Florida and Mississippi have not called for benefits that would give more money to low-income mothers of young children. Four states, including Idaho, North Dakota and Oklahoma, chose not to expand a program that provided cash for groceries to low-income families with school-aged children during the months summer.
Iowa, like Idaho, has refused federal money for COVID-19 testing in schools. New Hampshire has rejected money for vaccinations.
Republican lawmakers in Idaho, like those elsewhere, cite concerns about local control, restrictive terms attached to some aid, and skyrocketing national debt.
“We are shackling future generations to a life of financial slavery,” said Adams, the Idaho lawmaker.
Yet even before the pandemic, Idaho long relied on Washington for a large chunk of its budget. Federal funds represent 36% of state spending in Idaho, according to the National Association of State Budget Officers, above the national average of 32%.
State officials say they have enough money to handle the COVID-19 crisis at the moment.
Critics say Idaho’s reluctance to use more federal aid is a symptom of its hands-off approach to COVID-19 security. Few public schools require masks, and local leaders have refused to impose mask warrants, limits on indoor gatherings and other measures to contain the virus.
“There are a lot of people in our legislature and some local officials who really didn’t take this seriously,” said David Pate, the former head of the St. Luke Health System, the largest hospital network in the state.
Idaho has one of the lowest vaccination rates in the country, with just 55% of adults and teens fully immunized, compared to 67% nationally.
COVID-19 is hitting Idaho even as cases have plunged across much of the country. Intensive care units statewide are full, forcing hospitals to turn away non-COVID patients. At least 627 residents died of the disease in October, well above last winter’s previous monthly toll, records show.
Idaho received $ 18 million as part of the US bailout to hire more public health workers, but lawmakers have done nothing with that money this year.
Some local public health departments say they don’t have enough staff to keep up with the virus. “We have a lot of people doing a couple of jobs right now,” said Brianna Bodily, spokesperson for the public health agency serving Twin Falls, a southern Idaho town of 50,000. The ministry is working with a budget 12% lower than last year.

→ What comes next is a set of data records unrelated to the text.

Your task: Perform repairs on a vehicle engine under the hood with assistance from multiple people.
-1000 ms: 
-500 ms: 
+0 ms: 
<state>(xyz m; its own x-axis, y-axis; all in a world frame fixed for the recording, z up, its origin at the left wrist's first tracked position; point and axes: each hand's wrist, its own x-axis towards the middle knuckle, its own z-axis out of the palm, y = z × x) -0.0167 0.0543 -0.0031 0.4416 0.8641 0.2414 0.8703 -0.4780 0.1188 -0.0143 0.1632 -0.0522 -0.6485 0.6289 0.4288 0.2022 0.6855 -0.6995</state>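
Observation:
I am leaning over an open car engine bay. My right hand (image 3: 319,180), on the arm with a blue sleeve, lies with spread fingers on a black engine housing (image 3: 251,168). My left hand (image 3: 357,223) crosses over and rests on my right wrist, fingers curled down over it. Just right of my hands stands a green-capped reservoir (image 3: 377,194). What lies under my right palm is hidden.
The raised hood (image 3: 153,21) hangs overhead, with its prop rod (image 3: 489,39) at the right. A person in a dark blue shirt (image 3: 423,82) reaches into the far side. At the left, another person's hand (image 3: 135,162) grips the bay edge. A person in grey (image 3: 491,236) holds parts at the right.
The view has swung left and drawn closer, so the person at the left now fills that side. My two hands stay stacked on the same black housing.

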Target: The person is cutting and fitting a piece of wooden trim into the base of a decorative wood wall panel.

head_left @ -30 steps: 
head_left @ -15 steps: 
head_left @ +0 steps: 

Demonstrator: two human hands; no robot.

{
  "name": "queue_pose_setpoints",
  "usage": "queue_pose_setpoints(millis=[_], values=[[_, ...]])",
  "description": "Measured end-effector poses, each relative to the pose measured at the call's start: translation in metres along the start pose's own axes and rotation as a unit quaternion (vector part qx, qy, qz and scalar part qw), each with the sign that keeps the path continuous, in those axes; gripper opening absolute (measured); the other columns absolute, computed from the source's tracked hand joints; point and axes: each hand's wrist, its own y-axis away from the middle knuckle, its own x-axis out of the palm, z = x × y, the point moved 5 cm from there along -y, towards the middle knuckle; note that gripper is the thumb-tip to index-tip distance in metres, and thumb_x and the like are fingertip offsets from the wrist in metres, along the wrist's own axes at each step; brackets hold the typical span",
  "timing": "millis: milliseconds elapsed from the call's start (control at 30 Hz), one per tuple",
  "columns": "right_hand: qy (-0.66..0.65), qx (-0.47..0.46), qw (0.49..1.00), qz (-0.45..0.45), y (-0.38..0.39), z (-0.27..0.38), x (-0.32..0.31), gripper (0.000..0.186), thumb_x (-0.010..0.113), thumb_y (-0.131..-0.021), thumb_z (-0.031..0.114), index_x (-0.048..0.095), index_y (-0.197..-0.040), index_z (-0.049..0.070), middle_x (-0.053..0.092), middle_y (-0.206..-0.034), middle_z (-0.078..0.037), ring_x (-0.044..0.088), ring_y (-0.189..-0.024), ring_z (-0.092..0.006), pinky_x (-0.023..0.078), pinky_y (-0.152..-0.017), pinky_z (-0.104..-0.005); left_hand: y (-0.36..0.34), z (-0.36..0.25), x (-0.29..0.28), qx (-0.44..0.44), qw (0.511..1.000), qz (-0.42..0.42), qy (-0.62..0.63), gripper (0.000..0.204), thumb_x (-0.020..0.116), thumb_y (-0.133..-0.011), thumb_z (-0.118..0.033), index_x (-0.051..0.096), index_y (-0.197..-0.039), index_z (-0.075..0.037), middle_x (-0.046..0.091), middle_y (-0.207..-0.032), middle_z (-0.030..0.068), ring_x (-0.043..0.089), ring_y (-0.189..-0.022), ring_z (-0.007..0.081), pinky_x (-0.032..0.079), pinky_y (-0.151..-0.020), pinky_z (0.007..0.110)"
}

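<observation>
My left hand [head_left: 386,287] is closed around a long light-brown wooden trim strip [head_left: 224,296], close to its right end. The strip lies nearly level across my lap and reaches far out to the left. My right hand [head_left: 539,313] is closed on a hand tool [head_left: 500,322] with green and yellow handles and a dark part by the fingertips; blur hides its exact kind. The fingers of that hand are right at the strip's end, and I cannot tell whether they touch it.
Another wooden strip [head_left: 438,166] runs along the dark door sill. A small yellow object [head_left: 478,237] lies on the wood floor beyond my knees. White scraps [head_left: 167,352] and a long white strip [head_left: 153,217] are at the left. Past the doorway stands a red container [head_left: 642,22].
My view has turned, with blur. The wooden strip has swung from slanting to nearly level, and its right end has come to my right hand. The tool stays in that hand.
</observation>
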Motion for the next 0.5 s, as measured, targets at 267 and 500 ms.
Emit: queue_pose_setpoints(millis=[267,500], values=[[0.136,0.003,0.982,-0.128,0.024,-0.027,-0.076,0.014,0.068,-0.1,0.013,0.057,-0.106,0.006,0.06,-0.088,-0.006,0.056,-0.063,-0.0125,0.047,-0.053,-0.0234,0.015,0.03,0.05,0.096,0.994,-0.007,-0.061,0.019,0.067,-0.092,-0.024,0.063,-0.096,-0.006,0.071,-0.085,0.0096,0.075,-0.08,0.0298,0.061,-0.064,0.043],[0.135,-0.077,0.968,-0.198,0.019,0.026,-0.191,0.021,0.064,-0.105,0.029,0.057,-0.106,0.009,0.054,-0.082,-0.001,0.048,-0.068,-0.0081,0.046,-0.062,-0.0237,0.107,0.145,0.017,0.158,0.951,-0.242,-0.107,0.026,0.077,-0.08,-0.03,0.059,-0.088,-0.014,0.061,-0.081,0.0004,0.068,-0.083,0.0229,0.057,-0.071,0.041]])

Such staff shortages have contributed to a backlog of test results statewide, which the Idaho Department of Health and Welfare says is hampering its ability to provide an up-to-date picture of the prevalence of the disease.
With funds stranded in the state capital, Governor Little announced in August that he would direct $ 30 million from a previous round of COVID-19 aid to school tests.
The Nampa School District has requested some of that money but has yet to set up a testing program, spokeswoman Kathleen Tuck said. According to Superintendent Paula Kellerer, about 20% of students in the district were not attending classes regularly in the first few weeks of the school year due to epidemics.
Jaci Johnson, a resident of Nampa, a mother of two aged 10 and 13, said she and other parents were torn over whether to send their children to class, due to the potential risk.
“Are we going to feed our children to lions, or are we keeping them at home and making them miserable?” Johnson said.
(This story corrects the spelling of the spokesperson for Nampa schools, percentage of absent students)
Reporting by Andy Sullivan; Editing by Scott Malone and Marla Dickerson
Our Standards: The Thomson Reuters Trust Principles.